It is the classic diatribe – “I can do that better that the chef. I’ve been cooking for 15years now; I should be the chef.” Fine, that may be the case but let’s just see. If it’s your time and you’re ready then make it happen, find your spot, push for the job, step up and show them what you’ve got. But, for a moment, let’s take inventory:

[]       CHECK YOUR REPERTOIRE: You need not remember every ingredient, in every dish, but you must understand the methods and the result. Is there breadth to your understanding of cooking, cooking techniques, and ingredients? Have you experienced the flavors and presentations of the items that may grace your menu? Can you adapt to various cuisines and although you may not master them, do you feel comfortable making an attempt at it? Do you understand the seasonality of ingredients and how to adjust for less than stellar quality or substitute ingredients that will bring you close to the same result in a recipe?
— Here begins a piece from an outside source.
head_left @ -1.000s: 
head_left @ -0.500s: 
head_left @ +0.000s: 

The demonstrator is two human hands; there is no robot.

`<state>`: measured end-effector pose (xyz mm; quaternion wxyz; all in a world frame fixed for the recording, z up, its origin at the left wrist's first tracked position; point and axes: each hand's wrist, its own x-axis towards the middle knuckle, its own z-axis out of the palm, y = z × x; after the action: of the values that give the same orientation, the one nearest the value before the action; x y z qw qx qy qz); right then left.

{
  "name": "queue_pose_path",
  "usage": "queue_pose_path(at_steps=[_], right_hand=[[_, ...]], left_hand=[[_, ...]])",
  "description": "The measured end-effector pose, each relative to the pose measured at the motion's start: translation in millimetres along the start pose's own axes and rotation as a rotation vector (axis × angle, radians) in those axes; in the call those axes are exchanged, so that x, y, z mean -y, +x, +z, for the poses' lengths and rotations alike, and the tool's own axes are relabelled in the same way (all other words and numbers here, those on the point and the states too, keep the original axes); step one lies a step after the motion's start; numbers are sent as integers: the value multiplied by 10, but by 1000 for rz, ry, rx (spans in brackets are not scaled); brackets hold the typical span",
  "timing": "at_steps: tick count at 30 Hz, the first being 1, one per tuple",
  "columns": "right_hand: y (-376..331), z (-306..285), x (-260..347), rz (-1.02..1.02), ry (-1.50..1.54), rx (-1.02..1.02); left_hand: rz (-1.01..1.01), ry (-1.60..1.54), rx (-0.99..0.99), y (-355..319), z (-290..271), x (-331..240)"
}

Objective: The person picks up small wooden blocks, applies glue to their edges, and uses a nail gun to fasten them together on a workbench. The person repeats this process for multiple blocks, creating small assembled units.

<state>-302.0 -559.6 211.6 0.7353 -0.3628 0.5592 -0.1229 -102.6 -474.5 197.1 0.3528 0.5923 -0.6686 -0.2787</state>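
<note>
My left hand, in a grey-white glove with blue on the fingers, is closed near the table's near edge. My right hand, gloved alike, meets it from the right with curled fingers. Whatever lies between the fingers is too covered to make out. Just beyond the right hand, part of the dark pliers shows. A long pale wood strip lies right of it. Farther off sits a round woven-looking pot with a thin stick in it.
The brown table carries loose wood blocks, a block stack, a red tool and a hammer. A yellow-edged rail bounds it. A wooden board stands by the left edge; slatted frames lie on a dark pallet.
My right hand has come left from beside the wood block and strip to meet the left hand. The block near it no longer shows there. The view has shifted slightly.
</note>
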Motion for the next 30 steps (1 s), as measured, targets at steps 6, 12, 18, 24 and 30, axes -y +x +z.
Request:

[]       WHAT DO YOU KNOW ABOUT WINE: Is the wine list solely the responsibility of the sommelier, lead bartender, or dining room manager? If you think the answer is YES, then you are not ready to be the chef. Wine is part of the experience, and it has an impact on the food experience just as the food experience impacts wine. The chef must be able to speak the language, build the palate, and understand how this relationship works. Chef’s study wine.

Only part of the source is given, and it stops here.